The election of Barack Obama marked a renewal of America’s promise. He is the first African-American elected president and its historical significance cannot be overstated. At least four things need to be addressed: First, the election of a black president represents a remarkable progress in overcoming one of the deepest racial divisions in the American society. Second, he is supported by the vast majority of young voters regardless of its origins and races. It signifies that new generation will take the lead in American society. Third, his election also represents a shift of the political spectrum away from the conservatives in the American society. Americans are tired of ideological dogma and voters went to the polls to place a bet on a better future by handing the power to an unlikely candidate who promised to draw people together rather than exploit their differences. Fourth, his election will reduce the gap between the North and South in their perspectives. This is a true moment for victory not only for Americans but also for those who are yearning for a post-ideological politics and a more secure and just world order. Since he has grown up in the back streets of Jakarta, Indonesia in his youth and has unusual background of understading the poverty in Africa, people outside of the core part of the world tend to have a higher expectation of his presidency.
The question is whether he can transform the world politics to satisfy every voters in the states and supporters of the global village. He is not a miracle-maker with a magic wand in his hand. It is too dangerous to expect that he will solve all those contending issues with soft approaches. He will have to deal with some of the most daunting challanges an American administration has ever faced. The markets are batttered and job losses are skyroketing and it is too difficult to find an easy way out of the current financail crisis even though G-20s are now discussing the issue. As Karl Polany brilliantly analysed in his book of the Great Transformation in 1944, this is not only financial crisis but a more complex crises of losing self-regulating market system, brakedown of balance of power and losing confidence of liberal ideas and philosophy. We vividly remebered that how the Nazism and facism slowly replaces the democratic values when paradigm is lost during the crisis in 1930s.
The real question needs to be posed here is; how we are going to be the better partner with the new President in the United States? The Obama administration will be more constrained economically and less adventurous militarily than the current administration and it will try to reach out to allies and demand a more active participation in shaping the world order. This will be the opportunity for Korea. President Lee Myung-bak has always emphasized the importance of playing a greater regional role for the sake of making a secure, greener, and more prosperous world. But, in order to become the valuable player, Koreans need to endure more sacrifices and be ready to bear the burden.
Currently, there exists an unhealthy euphoria in South Korea that president-elect will contact with Kim Jong-il soon to facilitate the normalization process as he once suggested during the campaign. However, it is unlikely that he is going to rush into Pyongyang to discuss the matter with its leader. On the contrary, he would not allow Pyongyang to go forward without proving that it completely gives up its nuclear option.

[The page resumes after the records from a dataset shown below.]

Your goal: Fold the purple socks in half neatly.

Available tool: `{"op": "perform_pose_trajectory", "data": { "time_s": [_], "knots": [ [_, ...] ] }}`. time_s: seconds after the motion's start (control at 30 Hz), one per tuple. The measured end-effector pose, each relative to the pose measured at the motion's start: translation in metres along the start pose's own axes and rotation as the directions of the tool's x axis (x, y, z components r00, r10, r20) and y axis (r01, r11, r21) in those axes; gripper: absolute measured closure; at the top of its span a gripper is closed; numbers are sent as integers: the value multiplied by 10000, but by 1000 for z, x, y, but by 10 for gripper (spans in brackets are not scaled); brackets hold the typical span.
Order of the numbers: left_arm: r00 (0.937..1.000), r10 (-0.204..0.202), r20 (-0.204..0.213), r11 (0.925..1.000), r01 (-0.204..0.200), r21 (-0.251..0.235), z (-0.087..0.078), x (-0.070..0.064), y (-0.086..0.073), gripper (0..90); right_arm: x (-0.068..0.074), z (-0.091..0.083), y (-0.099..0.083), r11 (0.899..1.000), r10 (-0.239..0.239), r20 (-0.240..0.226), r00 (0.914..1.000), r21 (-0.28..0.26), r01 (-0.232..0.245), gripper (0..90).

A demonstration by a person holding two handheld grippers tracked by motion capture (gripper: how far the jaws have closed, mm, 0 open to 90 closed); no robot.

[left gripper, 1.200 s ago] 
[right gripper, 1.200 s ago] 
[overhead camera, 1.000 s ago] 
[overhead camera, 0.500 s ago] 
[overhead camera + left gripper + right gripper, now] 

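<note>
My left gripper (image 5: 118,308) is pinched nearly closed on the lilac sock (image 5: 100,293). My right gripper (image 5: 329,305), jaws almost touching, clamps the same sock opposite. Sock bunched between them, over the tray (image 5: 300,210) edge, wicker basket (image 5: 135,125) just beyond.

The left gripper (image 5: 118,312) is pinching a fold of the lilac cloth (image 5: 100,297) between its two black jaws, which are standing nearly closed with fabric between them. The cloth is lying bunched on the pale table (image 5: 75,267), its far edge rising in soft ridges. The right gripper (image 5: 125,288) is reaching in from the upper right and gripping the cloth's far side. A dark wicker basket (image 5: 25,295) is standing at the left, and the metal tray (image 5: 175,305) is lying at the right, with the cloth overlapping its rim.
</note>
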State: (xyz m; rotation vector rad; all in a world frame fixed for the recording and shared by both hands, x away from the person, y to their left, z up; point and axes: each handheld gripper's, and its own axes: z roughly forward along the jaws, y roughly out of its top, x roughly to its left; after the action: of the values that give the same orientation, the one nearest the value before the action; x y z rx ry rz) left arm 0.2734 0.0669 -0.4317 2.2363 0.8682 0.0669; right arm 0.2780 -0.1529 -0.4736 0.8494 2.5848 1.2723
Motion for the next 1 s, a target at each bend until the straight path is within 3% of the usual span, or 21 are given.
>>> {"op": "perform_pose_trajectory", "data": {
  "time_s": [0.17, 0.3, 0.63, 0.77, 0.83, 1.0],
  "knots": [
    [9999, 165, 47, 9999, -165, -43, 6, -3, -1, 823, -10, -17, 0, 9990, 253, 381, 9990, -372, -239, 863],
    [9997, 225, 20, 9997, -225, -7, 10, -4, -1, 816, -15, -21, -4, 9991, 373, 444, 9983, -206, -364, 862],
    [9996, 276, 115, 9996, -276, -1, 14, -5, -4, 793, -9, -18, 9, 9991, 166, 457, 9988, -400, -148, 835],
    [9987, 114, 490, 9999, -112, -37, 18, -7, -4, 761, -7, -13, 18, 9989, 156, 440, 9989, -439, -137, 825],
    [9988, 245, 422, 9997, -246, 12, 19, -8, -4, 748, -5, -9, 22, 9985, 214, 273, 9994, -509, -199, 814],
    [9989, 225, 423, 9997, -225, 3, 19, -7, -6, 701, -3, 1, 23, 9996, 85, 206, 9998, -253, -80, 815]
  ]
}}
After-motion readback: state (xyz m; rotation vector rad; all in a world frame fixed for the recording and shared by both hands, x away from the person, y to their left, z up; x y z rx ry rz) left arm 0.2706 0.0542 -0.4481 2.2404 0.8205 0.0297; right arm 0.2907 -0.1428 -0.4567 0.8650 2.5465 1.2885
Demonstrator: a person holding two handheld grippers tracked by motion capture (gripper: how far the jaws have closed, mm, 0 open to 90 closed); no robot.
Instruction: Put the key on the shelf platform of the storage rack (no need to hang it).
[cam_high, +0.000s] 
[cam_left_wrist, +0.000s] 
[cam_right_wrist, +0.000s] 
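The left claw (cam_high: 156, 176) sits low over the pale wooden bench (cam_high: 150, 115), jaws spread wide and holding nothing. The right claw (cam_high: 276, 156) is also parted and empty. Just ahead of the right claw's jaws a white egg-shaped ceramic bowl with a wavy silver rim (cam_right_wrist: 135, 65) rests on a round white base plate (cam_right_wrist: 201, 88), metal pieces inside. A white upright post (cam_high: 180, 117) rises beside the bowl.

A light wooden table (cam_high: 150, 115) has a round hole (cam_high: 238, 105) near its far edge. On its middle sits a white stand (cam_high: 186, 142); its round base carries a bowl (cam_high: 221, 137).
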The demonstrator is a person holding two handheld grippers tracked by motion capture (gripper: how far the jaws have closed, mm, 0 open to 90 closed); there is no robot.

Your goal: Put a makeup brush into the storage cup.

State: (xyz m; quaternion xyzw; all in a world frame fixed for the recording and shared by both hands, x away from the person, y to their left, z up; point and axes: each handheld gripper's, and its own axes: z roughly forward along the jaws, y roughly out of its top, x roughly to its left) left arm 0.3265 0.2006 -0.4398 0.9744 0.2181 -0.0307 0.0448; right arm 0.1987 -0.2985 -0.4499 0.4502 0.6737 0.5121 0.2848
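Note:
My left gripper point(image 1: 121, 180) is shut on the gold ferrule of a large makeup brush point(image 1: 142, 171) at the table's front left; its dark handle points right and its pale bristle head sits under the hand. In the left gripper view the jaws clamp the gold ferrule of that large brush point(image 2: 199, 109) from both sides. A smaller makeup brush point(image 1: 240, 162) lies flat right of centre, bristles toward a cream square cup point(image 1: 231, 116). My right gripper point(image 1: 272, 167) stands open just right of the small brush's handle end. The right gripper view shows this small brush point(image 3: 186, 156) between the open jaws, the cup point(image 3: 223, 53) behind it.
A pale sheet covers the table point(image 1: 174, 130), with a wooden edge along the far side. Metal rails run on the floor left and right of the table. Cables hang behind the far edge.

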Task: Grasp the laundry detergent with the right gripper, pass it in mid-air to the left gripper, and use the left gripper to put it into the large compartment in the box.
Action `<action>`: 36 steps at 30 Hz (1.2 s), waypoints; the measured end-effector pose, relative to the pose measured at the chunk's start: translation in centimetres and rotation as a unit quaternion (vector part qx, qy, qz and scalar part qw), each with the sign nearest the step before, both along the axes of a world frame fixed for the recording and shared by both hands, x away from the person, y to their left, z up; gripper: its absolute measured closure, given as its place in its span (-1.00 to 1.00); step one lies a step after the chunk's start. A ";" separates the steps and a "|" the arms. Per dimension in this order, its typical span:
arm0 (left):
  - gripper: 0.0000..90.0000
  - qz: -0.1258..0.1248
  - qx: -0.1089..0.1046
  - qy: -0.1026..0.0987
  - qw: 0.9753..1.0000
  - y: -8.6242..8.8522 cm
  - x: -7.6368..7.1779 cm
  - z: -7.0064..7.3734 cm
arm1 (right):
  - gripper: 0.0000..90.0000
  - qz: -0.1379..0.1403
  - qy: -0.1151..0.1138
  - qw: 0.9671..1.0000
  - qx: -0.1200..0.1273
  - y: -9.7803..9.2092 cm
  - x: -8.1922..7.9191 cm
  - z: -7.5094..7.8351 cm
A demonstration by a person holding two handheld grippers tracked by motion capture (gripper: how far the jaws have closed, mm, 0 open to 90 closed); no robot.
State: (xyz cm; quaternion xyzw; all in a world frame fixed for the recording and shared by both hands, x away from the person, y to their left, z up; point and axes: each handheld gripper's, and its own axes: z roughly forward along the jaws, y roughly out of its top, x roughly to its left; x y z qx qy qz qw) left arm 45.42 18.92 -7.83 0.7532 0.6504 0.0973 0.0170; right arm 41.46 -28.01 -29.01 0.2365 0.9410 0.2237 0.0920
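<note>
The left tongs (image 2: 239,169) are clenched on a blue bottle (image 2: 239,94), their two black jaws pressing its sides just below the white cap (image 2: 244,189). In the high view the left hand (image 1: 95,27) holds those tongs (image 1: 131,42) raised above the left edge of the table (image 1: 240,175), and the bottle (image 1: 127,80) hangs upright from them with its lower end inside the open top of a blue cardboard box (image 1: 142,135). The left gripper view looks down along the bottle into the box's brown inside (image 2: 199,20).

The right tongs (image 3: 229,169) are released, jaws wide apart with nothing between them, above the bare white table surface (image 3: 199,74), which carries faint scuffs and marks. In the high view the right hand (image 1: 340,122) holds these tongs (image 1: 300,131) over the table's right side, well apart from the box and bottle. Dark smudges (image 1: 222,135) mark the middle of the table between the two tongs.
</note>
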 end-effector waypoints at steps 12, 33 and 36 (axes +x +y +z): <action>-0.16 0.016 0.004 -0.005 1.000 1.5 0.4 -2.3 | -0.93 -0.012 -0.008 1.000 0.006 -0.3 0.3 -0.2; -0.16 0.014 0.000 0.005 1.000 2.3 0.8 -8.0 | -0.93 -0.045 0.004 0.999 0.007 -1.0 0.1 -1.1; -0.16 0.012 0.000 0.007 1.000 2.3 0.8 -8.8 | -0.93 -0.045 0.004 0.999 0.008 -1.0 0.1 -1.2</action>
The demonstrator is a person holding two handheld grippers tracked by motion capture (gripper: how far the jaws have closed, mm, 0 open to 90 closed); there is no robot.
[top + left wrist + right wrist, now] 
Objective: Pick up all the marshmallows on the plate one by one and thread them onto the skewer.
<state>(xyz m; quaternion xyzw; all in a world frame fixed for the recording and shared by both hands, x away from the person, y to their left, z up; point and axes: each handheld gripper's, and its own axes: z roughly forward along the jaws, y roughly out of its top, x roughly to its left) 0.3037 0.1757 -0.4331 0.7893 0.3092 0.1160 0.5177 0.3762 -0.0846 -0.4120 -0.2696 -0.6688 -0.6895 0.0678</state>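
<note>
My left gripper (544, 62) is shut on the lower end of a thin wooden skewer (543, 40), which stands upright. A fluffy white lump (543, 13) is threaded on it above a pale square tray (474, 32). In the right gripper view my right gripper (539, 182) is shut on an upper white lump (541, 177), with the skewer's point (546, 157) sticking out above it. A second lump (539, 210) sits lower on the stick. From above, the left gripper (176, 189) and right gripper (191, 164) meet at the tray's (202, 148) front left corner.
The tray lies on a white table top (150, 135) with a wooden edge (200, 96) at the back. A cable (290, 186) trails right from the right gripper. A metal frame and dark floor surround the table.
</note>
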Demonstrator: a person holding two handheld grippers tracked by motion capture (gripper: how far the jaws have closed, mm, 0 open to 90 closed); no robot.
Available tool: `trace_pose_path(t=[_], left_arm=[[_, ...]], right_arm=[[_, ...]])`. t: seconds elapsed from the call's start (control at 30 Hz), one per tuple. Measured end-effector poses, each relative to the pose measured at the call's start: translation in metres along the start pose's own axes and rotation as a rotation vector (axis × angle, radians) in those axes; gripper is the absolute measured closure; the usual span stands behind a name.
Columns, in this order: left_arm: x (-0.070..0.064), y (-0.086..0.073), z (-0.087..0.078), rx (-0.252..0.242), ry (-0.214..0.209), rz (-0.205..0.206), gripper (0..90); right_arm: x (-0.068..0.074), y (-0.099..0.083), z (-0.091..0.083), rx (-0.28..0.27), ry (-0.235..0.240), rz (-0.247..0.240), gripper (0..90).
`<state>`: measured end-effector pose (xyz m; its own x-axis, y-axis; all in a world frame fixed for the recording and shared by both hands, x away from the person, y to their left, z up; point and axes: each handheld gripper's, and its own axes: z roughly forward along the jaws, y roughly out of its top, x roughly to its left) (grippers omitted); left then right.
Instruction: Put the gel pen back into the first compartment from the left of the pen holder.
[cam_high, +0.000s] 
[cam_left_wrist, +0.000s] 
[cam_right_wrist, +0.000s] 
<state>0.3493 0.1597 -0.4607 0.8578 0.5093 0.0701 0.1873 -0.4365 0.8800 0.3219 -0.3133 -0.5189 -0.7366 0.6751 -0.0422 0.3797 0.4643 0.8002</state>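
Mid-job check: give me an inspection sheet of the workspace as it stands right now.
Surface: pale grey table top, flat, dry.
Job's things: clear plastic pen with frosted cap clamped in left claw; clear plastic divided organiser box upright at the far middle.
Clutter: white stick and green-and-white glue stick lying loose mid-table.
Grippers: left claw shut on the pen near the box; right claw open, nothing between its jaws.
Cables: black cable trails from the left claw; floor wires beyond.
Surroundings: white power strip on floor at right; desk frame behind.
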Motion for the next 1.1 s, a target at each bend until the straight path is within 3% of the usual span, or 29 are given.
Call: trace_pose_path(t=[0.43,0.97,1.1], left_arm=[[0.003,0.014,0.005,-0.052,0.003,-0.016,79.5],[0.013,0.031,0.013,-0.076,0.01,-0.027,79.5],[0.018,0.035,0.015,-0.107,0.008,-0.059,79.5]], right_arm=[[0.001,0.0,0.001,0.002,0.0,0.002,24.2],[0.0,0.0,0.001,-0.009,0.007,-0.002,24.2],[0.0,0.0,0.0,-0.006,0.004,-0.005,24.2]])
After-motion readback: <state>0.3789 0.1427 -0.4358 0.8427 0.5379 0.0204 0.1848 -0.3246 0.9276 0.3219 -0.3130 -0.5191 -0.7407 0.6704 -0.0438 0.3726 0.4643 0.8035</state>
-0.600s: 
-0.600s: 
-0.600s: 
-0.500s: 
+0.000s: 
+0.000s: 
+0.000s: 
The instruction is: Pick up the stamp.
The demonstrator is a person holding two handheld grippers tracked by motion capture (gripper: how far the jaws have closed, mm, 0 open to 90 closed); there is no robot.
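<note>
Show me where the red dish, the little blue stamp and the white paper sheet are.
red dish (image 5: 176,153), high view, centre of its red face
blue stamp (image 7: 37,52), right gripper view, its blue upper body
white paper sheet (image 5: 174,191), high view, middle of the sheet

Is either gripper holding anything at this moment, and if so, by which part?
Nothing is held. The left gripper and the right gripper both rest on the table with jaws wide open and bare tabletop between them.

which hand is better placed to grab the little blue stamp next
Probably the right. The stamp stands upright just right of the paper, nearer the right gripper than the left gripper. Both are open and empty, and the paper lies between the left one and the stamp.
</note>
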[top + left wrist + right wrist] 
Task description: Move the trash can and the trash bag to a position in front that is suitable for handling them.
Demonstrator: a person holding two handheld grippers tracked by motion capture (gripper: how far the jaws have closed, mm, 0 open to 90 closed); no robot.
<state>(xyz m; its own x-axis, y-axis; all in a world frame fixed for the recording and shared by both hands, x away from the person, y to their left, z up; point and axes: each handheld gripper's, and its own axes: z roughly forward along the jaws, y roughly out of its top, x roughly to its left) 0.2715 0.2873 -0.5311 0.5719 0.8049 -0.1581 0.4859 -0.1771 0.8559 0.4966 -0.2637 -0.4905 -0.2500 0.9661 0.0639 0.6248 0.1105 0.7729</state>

How to protect alliance from domestic politics continues to be a key agenda. Thus far, the reevaluation of new converging interests is not confirmed yet between the two governments. A comprehensive “Joint Statement for the ROK-US Strategic Alliance for the 21st Century” is needed after the inauguration of the Obama administration in January 2009. In order to do that it is better to start earlier the strategic dialogue and to discuss how we can operationalize the global Korea and show our vision and willingness to be a meaningful partner for the new American administration.